- THE PROBLEM:
Needed from the data below: every line from the one with "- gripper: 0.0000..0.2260" up to and including the one with "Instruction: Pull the", repeated exactly and with nothing else.

- DATA SHOWN:
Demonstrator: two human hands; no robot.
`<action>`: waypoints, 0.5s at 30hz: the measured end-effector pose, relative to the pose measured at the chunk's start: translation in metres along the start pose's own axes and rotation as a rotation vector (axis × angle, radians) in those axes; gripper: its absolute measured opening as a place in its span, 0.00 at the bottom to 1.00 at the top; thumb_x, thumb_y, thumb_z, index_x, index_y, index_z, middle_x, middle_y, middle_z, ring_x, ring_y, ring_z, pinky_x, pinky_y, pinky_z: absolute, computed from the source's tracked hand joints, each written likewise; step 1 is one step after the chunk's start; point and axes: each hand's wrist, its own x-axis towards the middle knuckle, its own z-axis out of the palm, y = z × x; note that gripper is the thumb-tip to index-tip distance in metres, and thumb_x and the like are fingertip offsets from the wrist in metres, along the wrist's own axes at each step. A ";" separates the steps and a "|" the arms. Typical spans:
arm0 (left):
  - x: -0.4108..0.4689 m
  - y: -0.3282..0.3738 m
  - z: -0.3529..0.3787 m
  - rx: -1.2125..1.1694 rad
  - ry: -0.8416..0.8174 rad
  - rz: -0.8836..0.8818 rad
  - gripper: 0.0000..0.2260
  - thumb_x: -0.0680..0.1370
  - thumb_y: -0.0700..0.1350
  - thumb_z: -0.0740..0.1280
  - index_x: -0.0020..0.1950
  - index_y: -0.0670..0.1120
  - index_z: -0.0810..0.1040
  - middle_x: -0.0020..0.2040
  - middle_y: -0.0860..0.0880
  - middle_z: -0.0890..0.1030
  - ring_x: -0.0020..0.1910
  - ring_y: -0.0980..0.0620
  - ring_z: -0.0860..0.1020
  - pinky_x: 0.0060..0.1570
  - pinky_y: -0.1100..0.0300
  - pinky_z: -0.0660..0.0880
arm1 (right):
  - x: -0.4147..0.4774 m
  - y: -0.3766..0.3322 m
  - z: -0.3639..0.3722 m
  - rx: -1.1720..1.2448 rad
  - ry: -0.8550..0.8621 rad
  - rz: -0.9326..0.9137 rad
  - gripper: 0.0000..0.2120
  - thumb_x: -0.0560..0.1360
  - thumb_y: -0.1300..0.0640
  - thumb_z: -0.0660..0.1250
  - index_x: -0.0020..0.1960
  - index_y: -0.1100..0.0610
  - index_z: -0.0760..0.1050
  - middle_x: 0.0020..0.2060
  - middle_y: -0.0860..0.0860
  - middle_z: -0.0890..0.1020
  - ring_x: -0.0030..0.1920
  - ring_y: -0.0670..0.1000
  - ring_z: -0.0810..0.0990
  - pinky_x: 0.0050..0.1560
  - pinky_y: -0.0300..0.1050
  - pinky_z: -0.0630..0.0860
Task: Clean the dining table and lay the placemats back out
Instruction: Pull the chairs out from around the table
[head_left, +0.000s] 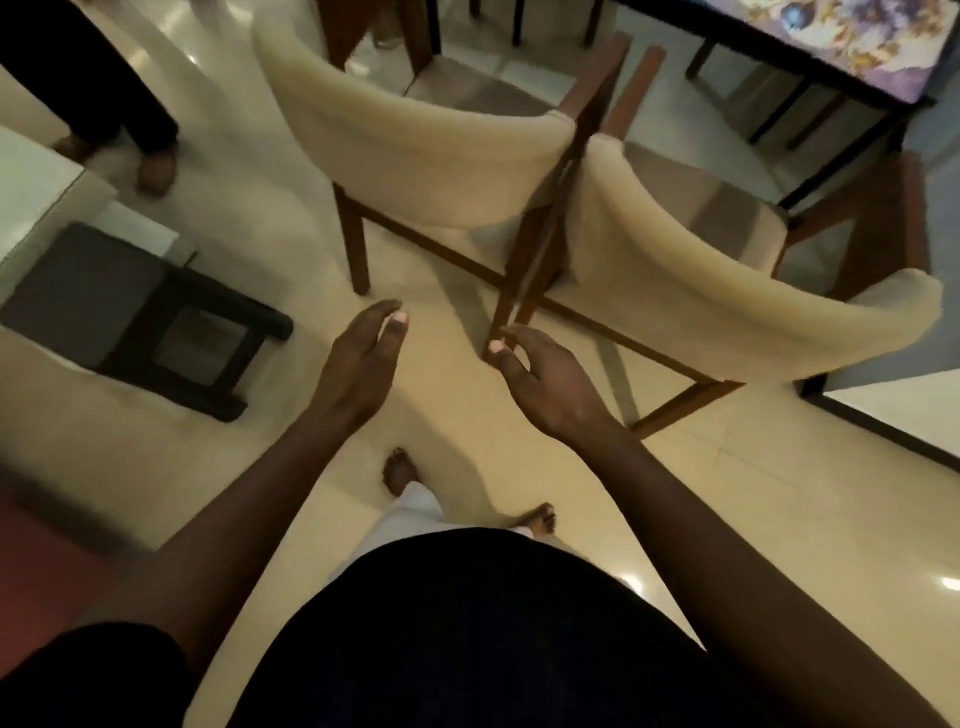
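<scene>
I stand on a tiled floor, looking down at my own arms. My left hand (358, 364) and my right hand (540, 384) are held out in front of me, palms facing each other, fingers loosely apart, holding nothing. The dining table (789, 57) shows only as a dark-edged corner at the top right, with a purple floral placemat (852, 36) lying on it. Both hands are well short of the table, behind two chairs.
Two cream-backed wooden chairs (415, 135) (727, 301) stand between me and the table. A low dark stool (119, 312) sits at the left beside a white surface. Another person's feet (150, 166) are at the top left. A red mat edge lies at the bottom left.
</scene>
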 end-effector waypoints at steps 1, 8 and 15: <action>-0.001 -0.001 -0.001 -0.004 0.007 0.001 0.23 0.87 0.60 0.55 0.78 0.52 0.72 0.74 0.48 0.76 0.73 0.49 0.73 0.74 0.46 0.70 | 0.000 -0.003 -0.003 -0.007 0.006 0.003 0.24 0.85 0.40 0.57 0.73 0.55 0.74 0.70 0.53 0.78 0.66 0.53 0.77 0.64 0.46 0.72; 0.030 -0.066 -0.116 -0.081 0.093 -0.097 0.23 0.87 0.58 0.56 0.80 0.52 0.70 0.77 0.49 0.73 0.75 0.50 0.71 0.75 0.47 0.69 | 0.077 -0.116 0.055 -0.065 -0.035 -0.052 0.27 0.85 0.39 0.58 0.78 0.53 0.70 0.73 0.53 0.76 0.62 0.52 0.80 0.62 0.46 0.71; 0.069 -0.093 -0.200 -0.150 0.168 -0.146 0.25 0.85 0.63 0.53 0.78 0.54 0.71 0.75 0.48 0.74 0.73 0.47 0.73 0.74 0.40 0.71 | 0.148 -0.200 0.092 -0.093 -0.091 -0.094 0.27 0.84 0.38 0.58 0.78 0.50 0.69 0.74 0.49 0.76 0.59 0.48 0.79 0.66 0.49 0.72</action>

- WRITTEN ANSWER:
  - gripper: 0.0000..0.2260
  - thumb_x: -0.0680..0.1370
  - thumb_y: -0.0700..0.1350
  - thumb_z: -0.0740..0.1280
  - index_x: -0.0020..0.1950
  - index_y: -0.0670..0.1120
  - index_z: -0.0810..0.1040
  - middle_x: -0.0020..0.2040
  - middle_y: -0.0860..0.0880
  - middle_z: -0.0890..0.1030
  - ring_x: -0.0020..0.1910
  - ring_y: -0.0980..0.0620
  - ring_z: -0.0860..0.1020
  - pinky_x: 0.0060..0.1570
  - pinky_y: -0.1100..0.0300
  - pinky_z: -0.0660..0.0880
arm1 (right):
  - x: -0.4147..0.4774 m
  - y: -0.3766..0.3322 m
  - z: -0.3639..0.3722 m
  - rx: -1.1720..1.2448 rad
  - ry: -0.8550..0.8621 rad
  - rz: -0.9326..0.9137 rad
  - gripper: 0.0000..0.2120
  - thumb_x: -0.0560..0.1360
  - thumb_y: -0.1300..0.0640
  - thumb_z: -0.0660..0.1250
  - index_x: -0.0020..0.1960
  - index_y: -0.1100..0.0610
  - index_z: -0.0760..0.1050
  - middle_x: 0.0020..0.2060
  - middle_y: -0.0860..0.0860
  - middle_z: -0.0890..0.1020
  - ring_x: -0.0030..0.1920
  - ring_y: -0.0670..0.1000
  - ring_z: -0.0810..0.0990
  - pinky_x: 0.0050..0.1560
  - pinky_y: -0.0300..0.1050
  - pinky_z: -0.0630..0.0860
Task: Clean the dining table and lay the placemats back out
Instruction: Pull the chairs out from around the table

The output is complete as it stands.